Soumen Maity, vice president of development alternatives, a think tank based in Gurugram in northern India, says it’s heartening that terracotta constructions are providing rural artisans with a livelihood – but there are some drawbacks. The additional terracotta structures on buildings – such as screens and panels – can take up a lot of space in already cramped cities. Plus the cooling efficiency can decrease over time: micro pores in the terracotta can become clogged by mineral deposits, making cleaning and meticulous maintenance essential.

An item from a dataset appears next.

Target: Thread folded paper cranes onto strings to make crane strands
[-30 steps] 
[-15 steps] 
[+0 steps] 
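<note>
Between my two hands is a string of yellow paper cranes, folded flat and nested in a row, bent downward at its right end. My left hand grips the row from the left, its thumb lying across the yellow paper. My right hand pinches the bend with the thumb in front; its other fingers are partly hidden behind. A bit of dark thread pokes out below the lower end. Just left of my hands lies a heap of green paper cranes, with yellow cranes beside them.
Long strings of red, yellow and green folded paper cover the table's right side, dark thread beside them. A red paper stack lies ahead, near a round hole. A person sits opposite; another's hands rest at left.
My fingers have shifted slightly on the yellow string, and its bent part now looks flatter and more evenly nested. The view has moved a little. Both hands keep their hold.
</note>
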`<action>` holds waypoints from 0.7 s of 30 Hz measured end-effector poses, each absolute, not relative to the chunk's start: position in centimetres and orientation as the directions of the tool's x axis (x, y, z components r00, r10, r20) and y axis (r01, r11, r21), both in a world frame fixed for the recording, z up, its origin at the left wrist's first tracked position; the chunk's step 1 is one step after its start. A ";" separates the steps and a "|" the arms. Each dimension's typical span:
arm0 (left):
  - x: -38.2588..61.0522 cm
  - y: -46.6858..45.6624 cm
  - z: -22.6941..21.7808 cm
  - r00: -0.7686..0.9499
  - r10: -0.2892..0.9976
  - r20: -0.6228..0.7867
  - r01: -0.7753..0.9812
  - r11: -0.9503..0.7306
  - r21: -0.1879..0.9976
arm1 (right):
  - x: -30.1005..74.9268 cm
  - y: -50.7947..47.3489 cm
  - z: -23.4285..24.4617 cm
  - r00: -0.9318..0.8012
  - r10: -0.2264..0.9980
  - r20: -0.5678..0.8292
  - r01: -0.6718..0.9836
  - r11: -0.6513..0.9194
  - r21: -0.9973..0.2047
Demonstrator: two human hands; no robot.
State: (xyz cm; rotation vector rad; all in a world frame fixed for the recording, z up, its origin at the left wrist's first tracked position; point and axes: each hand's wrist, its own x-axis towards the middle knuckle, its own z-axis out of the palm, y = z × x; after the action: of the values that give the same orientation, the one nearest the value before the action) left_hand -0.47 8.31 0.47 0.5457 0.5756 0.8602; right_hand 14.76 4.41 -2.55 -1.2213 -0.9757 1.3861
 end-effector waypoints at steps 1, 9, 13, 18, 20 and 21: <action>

If terracotta is used more widely as a building material and manufactured to scale in factories, then there could also be another hidden cost: more energy required for transportation, points out Niyati Gupta, a senior associate in New Delhi with the climate programme at the think tank the World Resources Institute.

“Terracotta tiles manufactured in a factory environment tend to be heavier than the conventional clay bricks that artisans craft by hand, and will consume fertile soil [that could otherwise be used for agriculture]” Gupta says. Locally crafted and on-site baked terracotta tiles offer a more climate friendly solution, but as cooling needs grow, factory production may be inevitable. 

For those without construction plans, storing water in a simple matka still remains a summer staple in India – a nod to the age-old custom.

Nandita Iyer mentions in her book Everyday Superfoods how mud pots are used in cooking and that one-litre clay bottles with lids are now used to store water as well. 

To keep terracotta water bottles in good condition, Iyer advises: “Scrub [the clay utensils] well every two to three days with a coir brush and set it outside in the Sun to prevent it from gathering moss.”